This makes it hard on the market. It makes it hard on people to make business plans and execute on them when the goal posts keep moving. For the rig contractors, they have to keep finding ways to stay competitive and profitable.
So you have your network of preferred providers. Do you find that challenging to maintain in the current market?
We’re always checking the market more for value than for price. You can get some incredibly cheap prices for services at low value. But still, the name of the game right now is capital efficiency, which is what we’re all held to. Sometimes it’s hard to define how much value we’re getting for a given service.
I think that our group tries to put a lot of effort into defining the value, but as far as keeping them together, we acknowledge that sometimes we don’t have a lot of control. Even beyond price, say a crew quits from a particular company that we’re using on a certain rig, we can’t request them. We don’t have any control over that.
Like I said, we provide some performance incentives that keep people wanting to work on a Diamondback location from the contractor side. The incentive can’t be just to achieve a milestone – it has to be value based. Whatever you’re paying out, you have to capture some of that value to make it worthwhile.
If you can strike that balance, that is a huge aid in retention.
Do you see capital discipline continuing for the near-term future?
The shareholder community is messaging a priority on returning free cash, capital efficiency and capital discipline, so that is what we are doing, as well.
Moreover, on a macro basis, there is excess supply in the world, which is not a signal to grow. We want to exercise the sort of discipline that allows us to weather the commodity price cycles.
In order to develop the systems that push efficiencies further, you need to prioritize investing in innovation. From an operator standpoint, what role does Diamondback play in that investment?
Diamondback isn’t a huge spender on R&D for new things. We like to have a high level of certainty with systems.
It goes back to capital efficiency and what’s asked of us from our shareholders. We’re going to be a fast follower if something’s working. We’ve proven through our acquisitions that we are a fast follower, and we’ll try to take advantage of an emerging technology as soon as we can. But we have a low risk tolerance for investments that we don’t know will pay off. We are not going to develop new things without some level of certainty.
That being said, there’s still fruit left on the tree. I think we can continue pushing rotary steerable development, and we can further optimize the drill bit as we continue making these long runs, but you have to look at those innovations on a case-by-case basis. If a company has had success with a particular bit technology and has been able to overcome previous limitations with that technology, then sure, we will try it. But if we try that bit, then the bit makes it 1,000 feet and we have to make a trip, then we’re not going to try that again, no big deal.
But we’re not risk tolerant for some things that could really negatively impact your program.
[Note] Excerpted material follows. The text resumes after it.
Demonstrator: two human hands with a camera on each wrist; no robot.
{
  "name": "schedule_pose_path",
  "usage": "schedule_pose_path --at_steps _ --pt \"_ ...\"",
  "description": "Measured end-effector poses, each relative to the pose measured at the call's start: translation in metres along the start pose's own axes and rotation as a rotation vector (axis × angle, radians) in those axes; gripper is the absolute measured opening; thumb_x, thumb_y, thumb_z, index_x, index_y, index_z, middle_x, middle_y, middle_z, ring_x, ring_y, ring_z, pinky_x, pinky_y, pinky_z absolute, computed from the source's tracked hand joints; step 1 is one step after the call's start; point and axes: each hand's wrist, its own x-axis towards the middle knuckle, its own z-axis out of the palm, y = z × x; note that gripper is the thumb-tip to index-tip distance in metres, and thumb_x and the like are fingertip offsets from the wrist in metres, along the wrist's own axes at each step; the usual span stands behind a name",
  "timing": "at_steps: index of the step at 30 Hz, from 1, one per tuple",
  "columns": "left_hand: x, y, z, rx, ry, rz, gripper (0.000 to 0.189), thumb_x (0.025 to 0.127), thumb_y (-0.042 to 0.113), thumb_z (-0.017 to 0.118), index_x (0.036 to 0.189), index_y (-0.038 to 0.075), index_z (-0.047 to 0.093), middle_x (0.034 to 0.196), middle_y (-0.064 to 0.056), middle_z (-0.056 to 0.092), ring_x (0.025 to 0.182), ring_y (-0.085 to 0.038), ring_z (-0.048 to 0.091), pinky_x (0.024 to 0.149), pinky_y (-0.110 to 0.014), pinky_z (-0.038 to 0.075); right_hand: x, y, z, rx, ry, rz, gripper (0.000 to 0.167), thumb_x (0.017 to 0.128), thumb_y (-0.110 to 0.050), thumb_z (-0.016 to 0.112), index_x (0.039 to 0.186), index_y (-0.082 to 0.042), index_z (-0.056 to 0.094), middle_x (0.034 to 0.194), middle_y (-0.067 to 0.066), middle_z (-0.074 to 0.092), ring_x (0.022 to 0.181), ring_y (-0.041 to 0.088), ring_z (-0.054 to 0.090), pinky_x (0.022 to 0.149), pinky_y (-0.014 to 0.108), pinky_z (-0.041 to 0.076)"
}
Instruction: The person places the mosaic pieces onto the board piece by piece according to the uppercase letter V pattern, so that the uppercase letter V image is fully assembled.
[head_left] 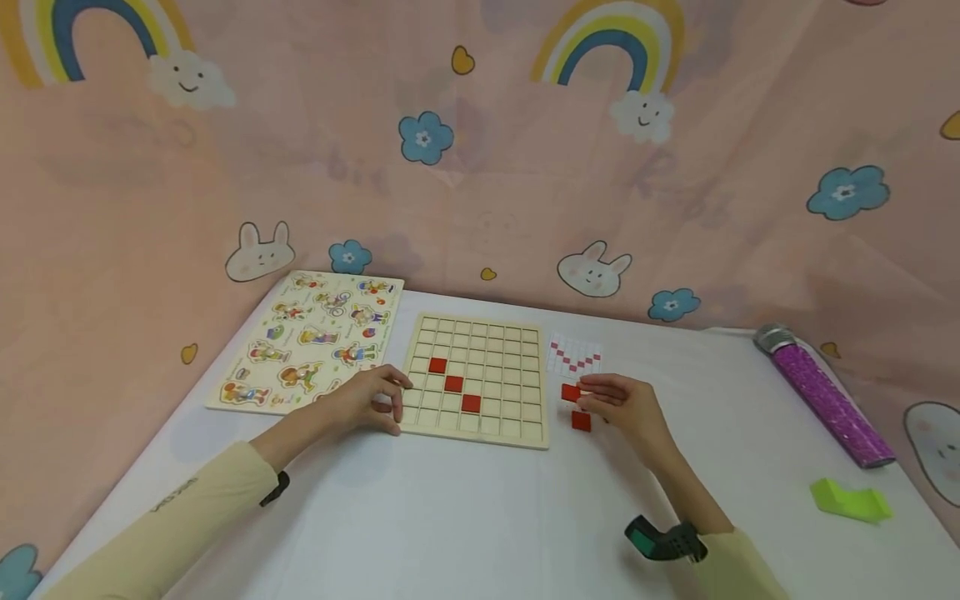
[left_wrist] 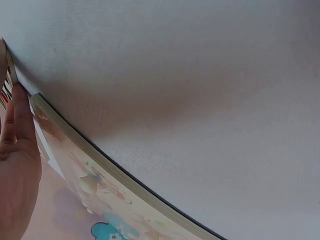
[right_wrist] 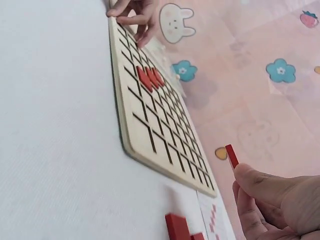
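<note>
My right hand (head_left: 626, 410) pinches a thin red square tile (right_wrist: 231, 156) between thumb and fingers, held up on edge past the board's right side. Below that hand, loose red tiles lie on the white table, among them a nearer one (head_left: 581, 421). The wooden grid board (head_left: 510, 350) lies flat in the middle, with three red tiles (head_left: 453, 384) in its squares, stepping diagonally down to the right. At the board's left edge my left hand (head_left: 371, 400) rests with thumb and index finger apart, fingertips touching the rim; the left wrist view shows only part of this hand (left_wrist: 20, 165).
A pattern card (head_left: 576, 356) with a pink V lies right of the board. A picture puzzle board (head_left: 315, 333) sits at the left, partly behind my left arm. Farther right are a purple glitter microphone (head_left: 828, 400) and a bright green curved piece (head_left: 851, 502). A patterned pink cloth (head_left: 480, 192) hangs behind.
</note>
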Motion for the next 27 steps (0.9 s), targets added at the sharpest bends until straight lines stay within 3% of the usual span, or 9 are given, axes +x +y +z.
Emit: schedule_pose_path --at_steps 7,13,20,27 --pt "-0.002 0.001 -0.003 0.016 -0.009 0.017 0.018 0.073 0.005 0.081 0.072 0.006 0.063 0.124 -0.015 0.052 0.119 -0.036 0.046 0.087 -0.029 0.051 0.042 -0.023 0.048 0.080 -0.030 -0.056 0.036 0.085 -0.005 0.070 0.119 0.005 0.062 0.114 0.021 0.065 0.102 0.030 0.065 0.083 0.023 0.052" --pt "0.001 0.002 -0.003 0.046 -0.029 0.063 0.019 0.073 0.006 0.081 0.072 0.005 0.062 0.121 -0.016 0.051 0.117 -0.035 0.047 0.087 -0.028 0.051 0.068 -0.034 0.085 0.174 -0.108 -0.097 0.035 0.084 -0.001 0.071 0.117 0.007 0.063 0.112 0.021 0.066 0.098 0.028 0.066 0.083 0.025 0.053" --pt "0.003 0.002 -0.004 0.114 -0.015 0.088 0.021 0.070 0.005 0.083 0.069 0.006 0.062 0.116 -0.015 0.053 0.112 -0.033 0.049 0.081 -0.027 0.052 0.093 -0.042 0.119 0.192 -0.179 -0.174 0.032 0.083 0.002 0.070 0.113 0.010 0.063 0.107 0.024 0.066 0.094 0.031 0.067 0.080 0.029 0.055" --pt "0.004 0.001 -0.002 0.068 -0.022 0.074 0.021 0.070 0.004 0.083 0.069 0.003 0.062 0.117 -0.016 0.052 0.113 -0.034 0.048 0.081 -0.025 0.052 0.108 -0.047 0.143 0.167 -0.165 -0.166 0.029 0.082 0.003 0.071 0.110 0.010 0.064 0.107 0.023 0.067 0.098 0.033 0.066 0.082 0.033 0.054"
It’s a case-by-case basis, and everybody has a different tipping point and a different mentality on the value that could be brought by trying something new or different. We just don’t feel like there’s a huge advantage to us taking a lot of risk for that.
What about automation? Does Diamondback see value in that?
Again, it comes back to value. Are those technologies going to be as dependable as what we have, or are they going to come at a cost? Is automation going to create value for us? If so, what does that look like? Industrywide, I think there are definitely people looking at more remote and automated processes, especially with drilling, and automation could come into play in the future.
What equipment do you need to have on a rig that you’re contracting these days?
I wouldn’t say it’s a case of must haves. Obviously, you’re going to have horsepower specs and weight specs, but that’s just marrying up your program with a rig. For us, the main things we’re looking for are getting quality people on quality crews, both on the rigs and the ancillary services. You want reliable equipment that’s not operating at the peak of its capacity – you want something that allows you to push the limits. You want equipment with enough capacity for growth in your program, whether that means longer laterals, more weight or faster pumping.
You want some additional capacity left in your setup so you can keep growing the program. If we need 2,998-hp on a project, then we don’t want a 3,000-hp pump. We want 4,000 hp. You need the capacity to go further than what your needs are.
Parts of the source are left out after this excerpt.